Helpful: Lazy Initialization — memoization is "lazy init, but keyed by arguments."

Glossary¶

Term	Definition
Memoization	Caching a function's return value keyed by its arguments.
Cache	The store of remembered answers (usually a hash map).
Cache hit	The key is already present — return the stored value.
Cache miss	The key is absent — compute, store, then return.
Cache key	The value (derived from the arguments) used to look up an answer.
Pure function	A function whose output depends only on its inputs, with no side effects.
Eviction	Removing entries to bound the cache's size (covered at higher levels).

Core Concepts¶

1. Check before you compute¶

Every memoized function follows the same shape:

if key in cache:        # hit
    return cache[key]
value = compute(...)    # miss
cache[key] = value
return value

2. The key is derived from the arguments¶

For fib(n), the key is n. For distance(a, b), the key is the pair (a, b). The key must uniquely identify the inputs.

3. The function must be pure¶

If the function reads the clock, a database, or a global variable, the "answer" can change between calls — so a stored answer goes stale. Memoization is only safe for pure functions. (This is the single most important rule; see Common Mistakes.)

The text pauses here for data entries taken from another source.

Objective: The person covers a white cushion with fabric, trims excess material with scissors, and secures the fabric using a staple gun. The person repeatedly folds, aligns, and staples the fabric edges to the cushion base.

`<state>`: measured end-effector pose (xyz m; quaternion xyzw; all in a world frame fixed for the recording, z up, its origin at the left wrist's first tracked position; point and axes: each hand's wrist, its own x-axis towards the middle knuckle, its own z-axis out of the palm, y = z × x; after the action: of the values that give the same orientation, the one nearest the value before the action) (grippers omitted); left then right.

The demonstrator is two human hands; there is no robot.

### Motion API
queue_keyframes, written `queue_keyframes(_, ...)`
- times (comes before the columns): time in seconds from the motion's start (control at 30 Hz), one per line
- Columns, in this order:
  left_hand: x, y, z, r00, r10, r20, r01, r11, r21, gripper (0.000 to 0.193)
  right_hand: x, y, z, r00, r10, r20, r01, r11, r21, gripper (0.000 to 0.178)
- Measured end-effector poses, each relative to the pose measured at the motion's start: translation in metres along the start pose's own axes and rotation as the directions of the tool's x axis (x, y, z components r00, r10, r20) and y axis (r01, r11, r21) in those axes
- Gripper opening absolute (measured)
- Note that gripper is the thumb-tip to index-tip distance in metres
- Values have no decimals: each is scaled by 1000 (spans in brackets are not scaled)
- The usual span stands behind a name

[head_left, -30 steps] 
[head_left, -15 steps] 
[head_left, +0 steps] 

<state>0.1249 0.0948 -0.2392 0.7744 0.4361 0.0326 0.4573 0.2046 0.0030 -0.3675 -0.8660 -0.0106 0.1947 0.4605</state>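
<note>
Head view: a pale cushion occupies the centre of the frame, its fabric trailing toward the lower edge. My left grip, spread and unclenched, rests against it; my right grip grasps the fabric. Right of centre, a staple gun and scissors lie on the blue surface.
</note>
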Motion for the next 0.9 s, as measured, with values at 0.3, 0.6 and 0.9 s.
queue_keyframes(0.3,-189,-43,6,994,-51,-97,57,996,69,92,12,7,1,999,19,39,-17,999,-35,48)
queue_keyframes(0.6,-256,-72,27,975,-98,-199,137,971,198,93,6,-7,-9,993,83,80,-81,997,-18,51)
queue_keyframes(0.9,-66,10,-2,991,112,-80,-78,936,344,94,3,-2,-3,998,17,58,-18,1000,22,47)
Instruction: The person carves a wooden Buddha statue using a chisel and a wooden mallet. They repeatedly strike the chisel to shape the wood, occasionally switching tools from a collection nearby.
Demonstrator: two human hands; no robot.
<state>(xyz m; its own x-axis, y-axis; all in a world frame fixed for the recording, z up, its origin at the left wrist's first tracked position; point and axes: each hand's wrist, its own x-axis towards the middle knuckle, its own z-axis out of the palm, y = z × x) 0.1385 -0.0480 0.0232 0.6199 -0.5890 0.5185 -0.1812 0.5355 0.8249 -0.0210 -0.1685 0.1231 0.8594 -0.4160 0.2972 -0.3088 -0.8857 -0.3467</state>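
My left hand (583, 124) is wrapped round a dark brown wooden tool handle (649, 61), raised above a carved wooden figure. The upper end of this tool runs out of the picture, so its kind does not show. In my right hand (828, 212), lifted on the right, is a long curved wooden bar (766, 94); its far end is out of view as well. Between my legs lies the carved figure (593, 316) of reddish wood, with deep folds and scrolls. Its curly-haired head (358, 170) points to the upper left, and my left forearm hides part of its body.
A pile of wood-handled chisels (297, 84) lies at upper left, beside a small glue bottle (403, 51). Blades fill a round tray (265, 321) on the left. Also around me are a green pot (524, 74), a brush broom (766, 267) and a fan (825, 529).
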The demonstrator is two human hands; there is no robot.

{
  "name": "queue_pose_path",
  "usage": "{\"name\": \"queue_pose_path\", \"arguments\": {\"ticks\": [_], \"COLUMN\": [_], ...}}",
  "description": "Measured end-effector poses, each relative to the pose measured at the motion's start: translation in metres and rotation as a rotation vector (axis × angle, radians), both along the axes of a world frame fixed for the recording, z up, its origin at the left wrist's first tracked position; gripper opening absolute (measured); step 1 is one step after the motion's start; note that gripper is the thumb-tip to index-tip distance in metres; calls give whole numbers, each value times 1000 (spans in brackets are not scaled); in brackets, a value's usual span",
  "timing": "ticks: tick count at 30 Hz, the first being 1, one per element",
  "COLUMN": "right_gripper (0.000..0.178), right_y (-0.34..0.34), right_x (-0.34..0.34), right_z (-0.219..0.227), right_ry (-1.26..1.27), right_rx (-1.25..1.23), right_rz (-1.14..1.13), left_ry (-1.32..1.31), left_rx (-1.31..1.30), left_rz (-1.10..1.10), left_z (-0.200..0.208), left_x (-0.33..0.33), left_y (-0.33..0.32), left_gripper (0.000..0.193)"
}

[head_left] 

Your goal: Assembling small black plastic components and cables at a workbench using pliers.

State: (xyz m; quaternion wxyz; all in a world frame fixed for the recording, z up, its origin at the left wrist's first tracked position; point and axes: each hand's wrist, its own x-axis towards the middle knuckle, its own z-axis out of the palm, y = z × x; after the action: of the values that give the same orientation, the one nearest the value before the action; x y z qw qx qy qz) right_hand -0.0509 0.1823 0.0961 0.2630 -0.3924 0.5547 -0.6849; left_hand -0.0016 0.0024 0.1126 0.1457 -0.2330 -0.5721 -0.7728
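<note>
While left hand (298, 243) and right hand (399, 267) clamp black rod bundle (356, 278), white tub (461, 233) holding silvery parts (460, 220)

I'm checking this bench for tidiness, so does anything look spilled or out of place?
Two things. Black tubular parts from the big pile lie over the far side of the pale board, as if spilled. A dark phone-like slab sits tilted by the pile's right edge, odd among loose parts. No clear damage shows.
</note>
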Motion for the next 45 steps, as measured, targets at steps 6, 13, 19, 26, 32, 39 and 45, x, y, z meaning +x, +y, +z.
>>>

4. Memoization vs caching in general¶

	Memoization	Caching (general)
Scope	One function's results	Anything: DB rows, HTTP responses, rendered pages
Where	In-process, in memory	In-process, Redis, CDN, browser…
Bound	Often unbounded	Usually bounded (size / TTL / eviction)
Invalidation	Rarely needed (pure inputs)	Central concern

Memoization is the simplest, purest corner of caching. The rest of this topic generalizes from it.

Real-World Analogies¶

Concept	Analogy
Cache hit	You ask a friend a question they answered yesterday; they repeat the answer instantly.
Cache miss	A new question — they think it through, then remember it for next time.
Cache key	The exact question. A slightly different question is a different key.
Stale cache	Asking "what time is it?" — yesterday's answer is wrong. (Don't memoize impure functions.)
Eviction	A notepad with limited space; old notes get erased to make room.

Mental Models¶

The intuition: "Look it up. If it's not there, do the work, then write it down."

        call f(args)
             │
       key = f(args)
             │
      ┌──────┴──────┐
      ▼             ▼
  in cache?      not in cache
      │             │
   return        compute
   stored        store under key
   value         return value

Compare the work done:

fib(40) without memo:  ~330,000,000 calls   (exponential)
fib(40) with memo:     ~40 real computations (linear) + many instant hits

The cache turns a tree of repeated work into a straight line.

Pros & Cons¶

Pros	Cons
Eliminates repeated computation	Uses memory to store results
One-line wins in many languages (`@cache`)	Only correct for pure functions
Turns exponential recursion into linear	Unbounded caches can leak memory
Transparent to callers (same signature)	Cache key design can be subtle
No algorithm change required	Stale values if inputs aren't truly fixed

When to use:¶

An expensive, pure function called repeatedly with repeating arguments.
Recursive problems with overlapping subproblems (see Dynamic Programming).
A small, fixed set of inputs that recur often.

When NOT to use:¶

The function is cheap — the cache lookup costs more than recomputing.
Inputs almost never repeat — you store answers you never reuse.
The function is impure (reads time, randomness, mutable state).

Use Cases¶

Fibonacci / dynamic programming — the classic overlapping-subproblems case.
Parsing / compilation — memoize parsing a grammar rule at a position.
Expensive pure transforms — image thumbnails, formatting, regex compilation.
Configuration lookups — resolve a setting once, reuse it.
Property derivation — a computed field on an object (price after tax) computed once.
API clients — cache idempotent GETs by URL (this edges into general caching).

Code Examples¶

Python — the decorator does it for you¶

from functools import lru_cache

@lru_cache(maxsize=None)        # maxsize=None means "unbounded"
def fib(n: int) -> int:
    if n < 2:
        return n
    return fib(n - 1) + fib(n - 2)

print(fib(50))                  # instant
print(fib.cache_info())         # hits=48, misses=51, ...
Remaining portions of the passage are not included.